La Tunisie traverse un été marqué par des coupures d’électricité et une chaleur extrême, avec des températures qui approchent les 50°C. Ce mardi 21 juillet, la Société tunisienne de l’électricité et du gaz (STEG) a prévenu que plusieurs régions pourraient être privées de courant en raison de la canicule.
Une vague de chaleur qui met le réseau électrique tunisien sous pression
Première destination touristique des Algériens, la Tunisie subit cette année une saison estivale particulièrement éprouvante. Le pays affronte des pics de chaleur exceptionnels, avec un mercure qui pourrait grimper jusqu’à 50°C dans certaines zones.
La situation n’est pas sans rappeler celle de l’Algérie voisine. Là-bas aussi, des coupures de courant frappent plusieurs wilayas, comme Biskra et Guelma, sous l’effet conjugué des fortes températures et des feux qui ravagent certaines régions.
Cette flambée du thermomètre pèse lourdement sur les infrastructures énergétiques tunisiennes. L’usage intensif des climatiseurs fait exploser la demande, poussant la consommation à des niveaux difficiles à absorber pour le réseau national.

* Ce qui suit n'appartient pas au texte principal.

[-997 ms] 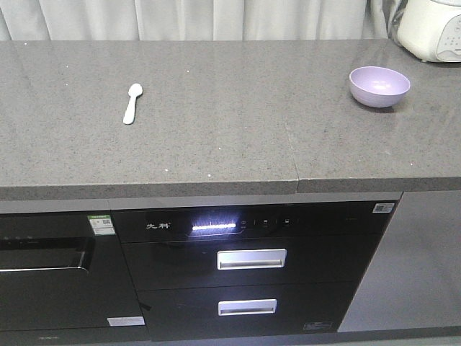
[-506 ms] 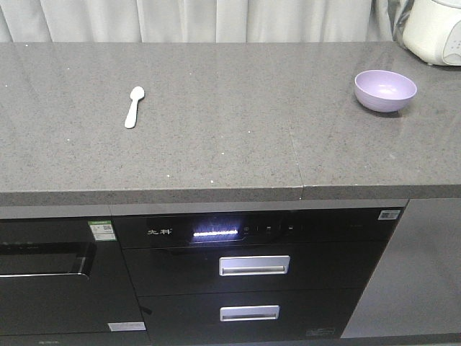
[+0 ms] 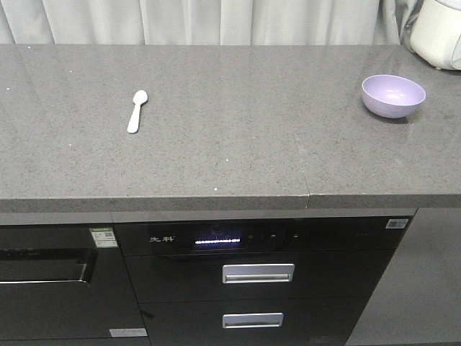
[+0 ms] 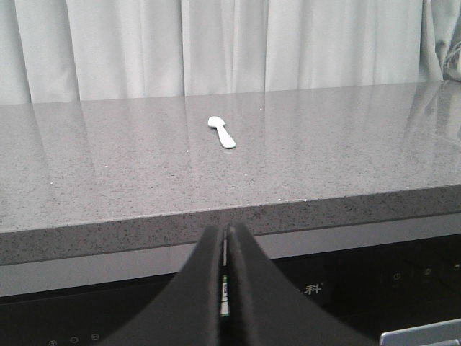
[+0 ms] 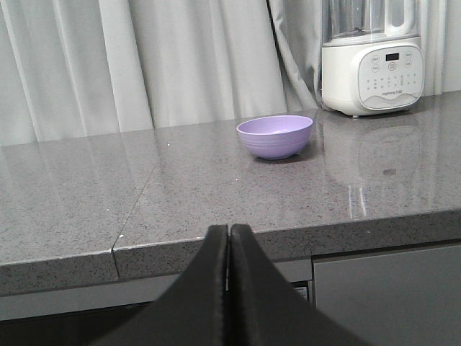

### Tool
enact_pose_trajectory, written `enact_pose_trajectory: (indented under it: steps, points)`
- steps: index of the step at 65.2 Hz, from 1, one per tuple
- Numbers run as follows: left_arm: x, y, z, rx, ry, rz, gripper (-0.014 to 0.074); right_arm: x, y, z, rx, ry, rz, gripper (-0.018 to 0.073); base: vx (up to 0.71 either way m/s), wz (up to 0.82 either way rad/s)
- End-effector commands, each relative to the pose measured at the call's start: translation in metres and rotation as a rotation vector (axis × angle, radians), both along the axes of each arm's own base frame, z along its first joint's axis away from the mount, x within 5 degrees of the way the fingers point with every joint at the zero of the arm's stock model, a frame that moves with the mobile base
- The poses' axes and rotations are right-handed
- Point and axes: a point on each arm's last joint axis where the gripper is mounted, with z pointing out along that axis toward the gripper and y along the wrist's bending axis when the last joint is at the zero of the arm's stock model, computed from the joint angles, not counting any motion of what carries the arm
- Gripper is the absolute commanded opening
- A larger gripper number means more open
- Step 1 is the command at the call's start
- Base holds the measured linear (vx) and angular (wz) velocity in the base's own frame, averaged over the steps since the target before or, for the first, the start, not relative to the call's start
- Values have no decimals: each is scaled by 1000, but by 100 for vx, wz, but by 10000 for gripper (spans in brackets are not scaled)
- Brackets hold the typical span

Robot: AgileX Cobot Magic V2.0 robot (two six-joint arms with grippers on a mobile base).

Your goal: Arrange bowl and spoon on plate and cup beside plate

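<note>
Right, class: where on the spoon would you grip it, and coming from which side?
Grip the spoon by its straight handle, pinching across the narrow width, coming down from above: it lies flat on the counter, leaving nothing to get under.

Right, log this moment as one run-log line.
spoon: counter left; bowl: counter right, empty; plate, cup: unseen; left gripper: shut; right gripper: shut

Wide grey countertop is lying open mid-frame; spoon is sitting left, bowl far right, white appliance crowding the upper-right corner.
</note>
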Motion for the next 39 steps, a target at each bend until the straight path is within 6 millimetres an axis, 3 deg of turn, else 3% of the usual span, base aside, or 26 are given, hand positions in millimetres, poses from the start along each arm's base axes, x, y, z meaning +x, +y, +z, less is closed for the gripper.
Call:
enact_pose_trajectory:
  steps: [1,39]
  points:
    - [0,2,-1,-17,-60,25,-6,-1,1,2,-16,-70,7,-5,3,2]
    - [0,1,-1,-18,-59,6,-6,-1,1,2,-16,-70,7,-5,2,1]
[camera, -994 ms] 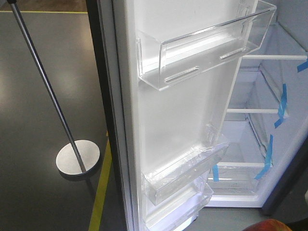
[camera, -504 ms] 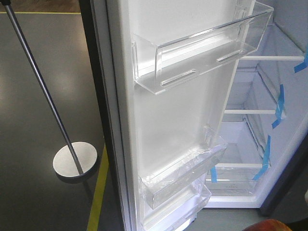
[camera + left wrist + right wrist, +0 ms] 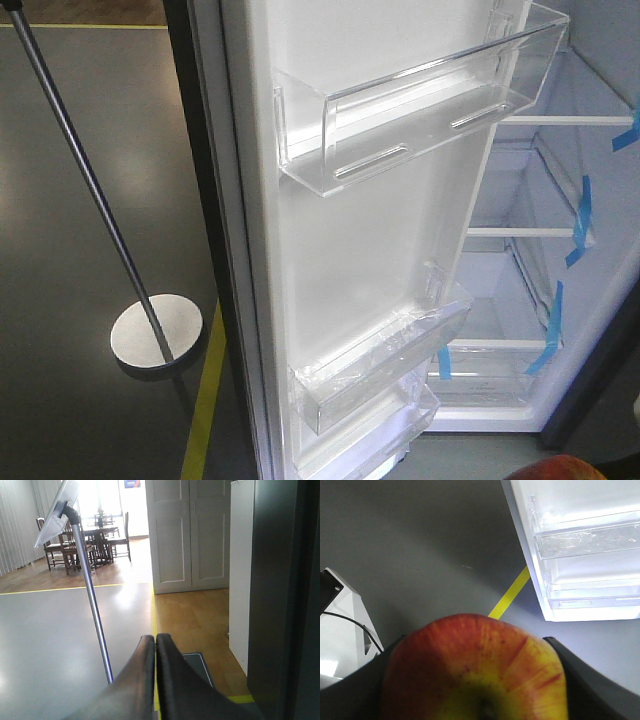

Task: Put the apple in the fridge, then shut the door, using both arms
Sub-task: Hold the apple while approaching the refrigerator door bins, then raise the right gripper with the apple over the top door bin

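a: where is the apple sitting relative to our right gripper?

b: in the right wrist view it is filling the lower middle of the frame, with its yellow stem dimple facing the camera. we are gripping it between the two black fingers, one pressing on each side, so the jaws are standing about as wide as the apple itself.

a: are we seeing it in the front view too?

b: only as a red sliver at the bottom right edge. the fridge is standing open on the right of that frame, showing white shelves and strips of blue tape. the door is reaching across the middle with its clear bins. the apple is sitting outside the fridge. in the wrist view the door's lower bins are showing at the upper right, well apart from the fruit, over grey floor with a yellow line.

a: and what is our left gripper doing?

b: its fingers are pressing together with nothing between them. it is pointing past a metal pole toward a wooden floor and white cupboard doors.
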Robot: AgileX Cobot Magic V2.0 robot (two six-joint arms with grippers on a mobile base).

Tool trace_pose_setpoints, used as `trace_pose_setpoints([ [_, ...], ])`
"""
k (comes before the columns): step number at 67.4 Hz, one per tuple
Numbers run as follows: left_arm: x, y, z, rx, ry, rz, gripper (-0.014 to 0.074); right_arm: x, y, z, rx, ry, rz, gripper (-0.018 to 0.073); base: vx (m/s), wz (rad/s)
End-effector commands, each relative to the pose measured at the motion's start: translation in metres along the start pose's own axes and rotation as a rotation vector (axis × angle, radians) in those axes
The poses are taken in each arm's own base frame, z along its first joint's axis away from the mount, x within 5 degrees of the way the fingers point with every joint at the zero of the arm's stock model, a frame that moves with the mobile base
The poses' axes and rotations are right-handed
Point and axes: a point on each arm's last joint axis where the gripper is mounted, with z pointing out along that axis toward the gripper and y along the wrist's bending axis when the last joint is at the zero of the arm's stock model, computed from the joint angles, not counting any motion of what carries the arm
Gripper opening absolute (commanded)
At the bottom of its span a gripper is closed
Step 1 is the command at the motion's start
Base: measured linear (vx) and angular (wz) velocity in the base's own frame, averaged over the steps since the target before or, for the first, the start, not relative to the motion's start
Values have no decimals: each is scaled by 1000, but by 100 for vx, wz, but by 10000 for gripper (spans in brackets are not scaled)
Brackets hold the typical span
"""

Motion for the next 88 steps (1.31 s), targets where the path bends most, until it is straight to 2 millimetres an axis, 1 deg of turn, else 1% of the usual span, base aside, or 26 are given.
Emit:
trace_pose_setpoints([
  [1,-2,0,0,3,-57,-8,-6,-11,4,-6,-17,-82,0,149,0,0],
  [39,-2,0,0,3,-57,-8,-6,-12,4,-6,-12,-87,-6,149,0,0],
  [45,-2,0,0,3,-57,-8,-6,-13,0,-7,35,-97,-65,149,0,0],
  [51,-2,0,0,3,-57,-8,-6,-20,-7,-8,118,-121,-83,149,0,0],
  [59,-2,0,0,3,-57,-8,-6,-40,-15,-16,263,-142,-93,149,0,0],
  [66,-2,0,0,3,-57,-8,-6,-65,-20,-24,384,-180,-104,149,0,0],
  [73,-2,0,0,3,-57,-8,-6,-95,-19,-35,457,-233,-122,149,0,0],
  [81,-2,0,0,3,-57,-8,-6,-133,-12,-50,497,-315,-145,151,0,0],
  [87,-2,0,0,3,-57,-8,-6,-160,-8,-58,526,-358,-163,150,0,0],
  [88,-2,0,0,3,-57,-8,-6,-166,-7,-63,534,-375,-165,152,0,0],
])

La STEG évoque des coupures tournantes dans plusieurs régions
Pour éviter une surcharge généralisée, la compagnie publique a annoncé qu’elle pourrait recourir à un rationnement temporaire de l’électricité. Ces délestages viseraient à protéger l’ensemble du système et à en garantir la stabilité.
« Dans le cadre de la préservation de la sécurité et de la stabilité du réseau électrique, la Société tunisienne de l’électricité et du gaz (STEG) informe qu’elle pourrait être amenée à procéder à des coupures tournantes d’électricité ce mardi 21 juillet 2026 », a précisé l’entreprise dans un communiqué.
Selon la société, ces interruptions pourraient survenir entre 12h00 et 22h00, à des horaires variables au cours de la journée. Plusieurs localités figurent parmi les zones potentiellement touchées par ce rationnement.
Les zones susceptibles d’être touchées
Parmi les secteurs concernés, la STEG cite notamment Fouchana, Mghira, Borj Cédria, Hay Ettadhamen et Sakra. La liste inclut également El Mourouj, Mégrine, Radès, Ezzahra et Hammam Lif.
D’autres quartiers pourraient aussi subir ces perturbations, comme Boumhel, Ariana, Douar Hicher, La Marsa et Borj Ettouil. L’entreprise précise que cette énumération n’a rien de définitif et que d’autres régions du pays pourraient être affectées.
Concernant le retour du courant, la compagnie indique qu’il « pourra intervenir sans préavis » et invite les habitants à prendre toutes les précautions nécessaires face à ces coupures imprévisibles.
Les députés réclament une séance urgente au Parlement
Face à la multiplication des coupures d’électricité dans plusieurs régions, des parlementaires tunisiens ont exigé la tenue d’une réunion d’urgence. Ils souhaitent que la question soit examinée sans délai par les instances législatives.
Ce mardi 21 juillet, les élus ont déposé une pétition demandant l’organisation d’une séance plénière. L’objectif est d’auditionner le ministre de l’Industrie, des Mines et de l’Énergie sur les causes des interruptions répétées et les solutions envisagées.
Les députés ont tenu à clarifier leur démarche. Celle-ci ne cible ni la STEG ni son personnel, mais interroge la manière dont la crise est gérée et les réponses apportées par le ministère de tutelle.
Une dépendance persistante aux importations énergétiques
Comme lors de l’été 2025, la canicule expose les fragilités du réseau électrique tunisien. La forte hausse de la demande estivale révèle chaque année les limites des capacités de production nationales.
Pour combler une partie de ses besoins, la Tunisie s’appuie largement sur les fournitures venues de son voisin. Le pays importe en effet du gaz et de l’électricité en provenance d’Algérie afin de sécuriser son approvisionnement.
Cette dépendance énergétique illustre les défis structurels auxquels le pays doit faire face durant les périodes de forte chaleur. Alors que les épisodes caniculaires se répètent, la question de la résilience du système électrique tunisien reste plus que jamais posée.